When to Use the Marital Deduction in DC

Using the marital deduction is one way that DC estate and trust attorneys plan for estate taxes. A DC marital deduction is often used to build in provisions into either a last will and testament or into a revocable living trust that maximizes the first spouse to die’s marital deduction.

Using The Marital Deduction

If a married couple – who are both US citizens – have joint marital assets of $3 million, there is the option to include provisions that provide for disclaimer planning.  Disclaimer planning typically provides for the surviving spouse to receive the assets at the death of the first spouse, outright and free of trust.  However, if the surviving spouse chooses to disclaim any portion or percentage of his or her inheritance, the disclaimed assets would be used to fund a trust for the surviving spouse’s benefit.  This type of a trust is often referred to as a bypass trust.  Often, this allows for the option to maximize the use of DC estate tax exemption at the death of the first spouse, so that the surviving spouse’s estate tax liability is minimized.
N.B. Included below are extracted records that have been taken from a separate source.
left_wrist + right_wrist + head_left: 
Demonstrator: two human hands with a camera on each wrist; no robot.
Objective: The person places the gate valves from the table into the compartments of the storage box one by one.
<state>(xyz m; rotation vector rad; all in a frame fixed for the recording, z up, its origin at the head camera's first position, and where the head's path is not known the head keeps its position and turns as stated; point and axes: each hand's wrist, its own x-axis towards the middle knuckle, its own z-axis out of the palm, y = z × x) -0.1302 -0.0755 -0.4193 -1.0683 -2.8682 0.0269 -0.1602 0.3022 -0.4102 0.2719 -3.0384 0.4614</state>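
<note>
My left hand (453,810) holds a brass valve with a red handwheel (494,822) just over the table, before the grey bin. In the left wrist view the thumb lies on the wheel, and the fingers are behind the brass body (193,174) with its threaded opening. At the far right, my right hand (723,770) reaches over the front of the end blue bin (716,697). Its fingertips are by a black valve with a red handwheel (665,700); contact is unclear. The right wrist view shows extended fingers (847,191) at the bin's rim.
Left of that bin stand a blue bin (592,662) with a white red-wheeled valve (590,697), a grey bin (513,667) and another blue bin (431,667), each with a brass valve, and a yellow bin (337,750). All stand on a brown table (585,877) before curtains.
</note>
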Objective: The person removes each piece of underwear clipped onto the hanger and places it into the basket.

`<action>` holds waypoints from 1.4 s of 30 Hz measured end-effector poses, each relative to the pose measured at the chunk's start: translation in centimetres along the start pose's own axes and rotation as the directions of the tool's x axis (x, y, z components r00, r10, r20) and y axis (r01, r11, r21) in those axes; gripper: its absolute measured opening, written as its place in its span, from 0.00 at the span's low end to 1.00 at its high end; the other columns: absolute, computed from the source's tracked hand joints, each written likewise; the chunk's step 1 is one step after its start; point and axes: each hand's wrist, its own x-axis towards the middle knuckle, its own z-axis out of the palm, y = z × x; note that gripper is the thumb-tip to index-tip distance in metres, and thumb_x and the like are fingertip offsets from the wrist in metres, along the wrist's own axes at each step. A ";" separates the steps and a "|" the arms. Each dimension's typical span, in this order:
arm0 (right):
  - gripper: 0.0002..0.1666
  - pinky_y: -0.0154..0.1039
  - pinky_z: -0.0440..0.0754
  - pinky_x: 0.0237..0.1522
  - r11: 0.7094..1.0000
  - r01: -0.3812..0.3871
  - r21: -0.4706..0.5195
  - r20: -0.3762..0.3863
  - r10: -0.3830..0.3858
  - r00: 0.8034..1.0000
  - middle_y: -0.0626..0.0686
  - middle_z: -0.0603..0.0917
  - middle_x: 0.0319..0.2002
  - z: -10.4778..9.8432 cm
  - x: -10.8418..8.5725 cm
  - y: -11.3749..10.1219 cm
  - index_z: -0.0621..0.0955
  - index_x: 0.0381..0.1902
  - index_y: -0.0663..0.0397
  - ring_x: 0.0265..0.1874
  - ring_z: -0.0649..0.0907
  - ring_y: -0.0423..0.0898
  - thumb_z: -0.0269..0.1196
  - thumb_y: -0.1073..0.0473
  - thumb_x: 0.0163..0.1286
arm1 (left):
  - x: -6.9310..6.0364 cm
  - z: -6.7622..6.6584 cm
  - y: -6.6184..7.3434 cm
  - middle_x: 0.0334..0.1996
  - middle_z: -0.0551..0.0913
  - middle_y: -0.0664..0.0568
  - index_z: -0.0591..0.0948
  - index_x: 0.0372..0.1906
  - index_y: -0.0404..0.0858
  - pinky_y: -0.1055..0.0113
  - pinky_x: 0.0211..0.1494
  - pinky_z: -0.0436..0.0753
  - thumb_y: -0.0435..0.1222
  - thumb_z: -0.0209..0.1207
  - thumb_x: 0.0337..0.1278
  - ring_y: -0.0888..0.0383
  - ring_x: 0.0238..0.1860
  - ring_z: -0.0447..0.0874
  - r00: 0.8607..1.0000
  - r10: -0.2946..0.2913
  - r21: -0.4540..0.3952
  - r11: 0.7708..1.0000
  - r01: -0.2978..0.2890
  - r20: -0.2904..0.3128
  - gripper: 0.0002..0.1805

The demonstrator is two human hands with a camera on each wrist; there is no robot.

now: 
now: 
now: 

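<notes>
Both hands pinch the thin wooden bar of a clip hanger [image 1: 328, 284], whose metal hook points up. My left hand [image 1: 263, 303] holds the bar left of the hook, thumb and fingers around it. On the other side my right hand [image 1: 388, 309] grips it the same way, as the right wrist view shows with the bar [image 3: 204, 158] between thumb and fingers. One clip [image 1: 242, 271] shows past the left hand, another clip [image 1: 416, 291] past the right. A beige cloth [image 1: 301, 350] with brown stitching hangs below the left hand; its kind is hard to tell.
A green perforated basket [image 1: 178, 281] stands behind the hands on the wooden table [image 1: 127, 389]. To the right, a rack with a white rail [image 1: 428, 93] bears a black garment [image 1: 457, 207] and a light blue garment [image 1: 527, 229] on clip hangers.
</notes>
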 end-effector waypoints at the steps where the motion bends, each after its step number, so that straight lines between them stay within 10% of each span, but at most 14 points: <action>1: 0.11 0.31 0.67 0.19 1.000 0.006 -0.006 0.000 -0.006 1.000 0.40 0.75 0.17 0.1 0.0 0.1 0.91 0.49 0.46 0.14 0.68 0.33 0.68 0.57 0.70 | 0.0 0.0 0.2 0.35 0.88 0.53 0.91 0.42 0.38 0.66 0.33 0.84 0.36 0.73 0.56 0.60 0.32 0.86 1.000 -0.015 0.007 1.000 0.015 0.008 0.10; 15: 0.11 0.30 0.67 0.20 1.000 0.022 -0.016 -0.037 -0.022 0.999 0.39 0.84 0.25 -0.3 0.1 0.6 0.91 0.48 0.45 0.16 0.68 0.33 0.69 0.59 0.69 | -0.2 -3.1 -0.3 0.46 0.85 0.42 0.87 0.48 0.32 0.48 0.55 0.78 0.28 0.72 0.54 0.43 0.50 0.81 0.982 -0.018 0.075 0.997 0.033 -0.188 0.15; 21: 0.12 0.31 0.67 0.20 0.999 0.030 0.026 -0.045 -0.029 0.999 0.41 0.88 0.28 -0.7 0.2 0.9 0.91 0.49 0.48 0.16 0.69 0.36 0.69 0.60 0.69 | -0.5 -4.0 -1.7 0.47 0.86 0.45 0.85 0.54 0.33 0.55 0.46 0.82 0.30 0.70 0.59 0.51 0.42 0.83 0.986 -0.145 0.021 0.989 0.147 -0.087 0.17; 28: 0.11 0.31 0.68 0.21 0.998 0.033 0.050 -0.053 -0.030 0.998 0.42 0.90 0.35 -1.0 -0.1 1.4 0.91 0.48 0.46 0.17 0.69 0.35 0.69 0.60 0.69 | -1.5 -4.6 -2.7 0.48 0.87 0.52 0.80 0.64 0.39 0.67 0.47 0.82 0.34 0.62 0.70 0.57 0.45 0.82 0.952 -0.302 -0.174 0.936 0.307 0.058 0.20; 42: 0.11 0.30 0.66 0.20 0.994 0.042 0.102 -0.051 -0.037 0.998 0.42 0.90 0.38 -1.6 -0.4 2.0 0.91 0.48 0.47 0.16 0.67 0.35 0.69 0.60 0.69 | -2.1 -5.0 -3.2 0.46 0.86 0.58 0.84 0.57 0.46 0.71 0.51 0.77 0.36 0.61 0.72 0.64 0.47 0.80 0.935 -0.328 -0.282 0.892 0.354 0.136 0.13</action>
Often, the marital deduction is used to defer taxes from the death of the first spouse to the death of the second spouse but is used as part of an overall comprehensive plan to minimize the estate tax liability for a married couple.

Maximizing the Marital Deduction

Determining the amount of assets to disclaim at the death of the first spouse is done on a case by case basis. At the death of the first spouse, all of the assets are valued, and an estate planning attorney, sometimes in conjunction with the family’s accountant will review the value of the assets, the current financial needs of the surviving spouse, and the current tax laws to determine what options are available for post-mortem planning that may allow for minimizing the couple’s combined estate tax liability.

Generally, there are several ways that assets can qualify for a marital deduction and there are several ways to pass the property on so that it does qualify for a marital deduction.

A trust and estates attorney can draft a document or several documents that allow for maximizing marital deduction and for maximizing the use of each spouse’s estate tax exemption. What those clauses are will be dependent on what the needs and the goals of the client are, as well as what his or her overall nature and titling of the couple’s assets are.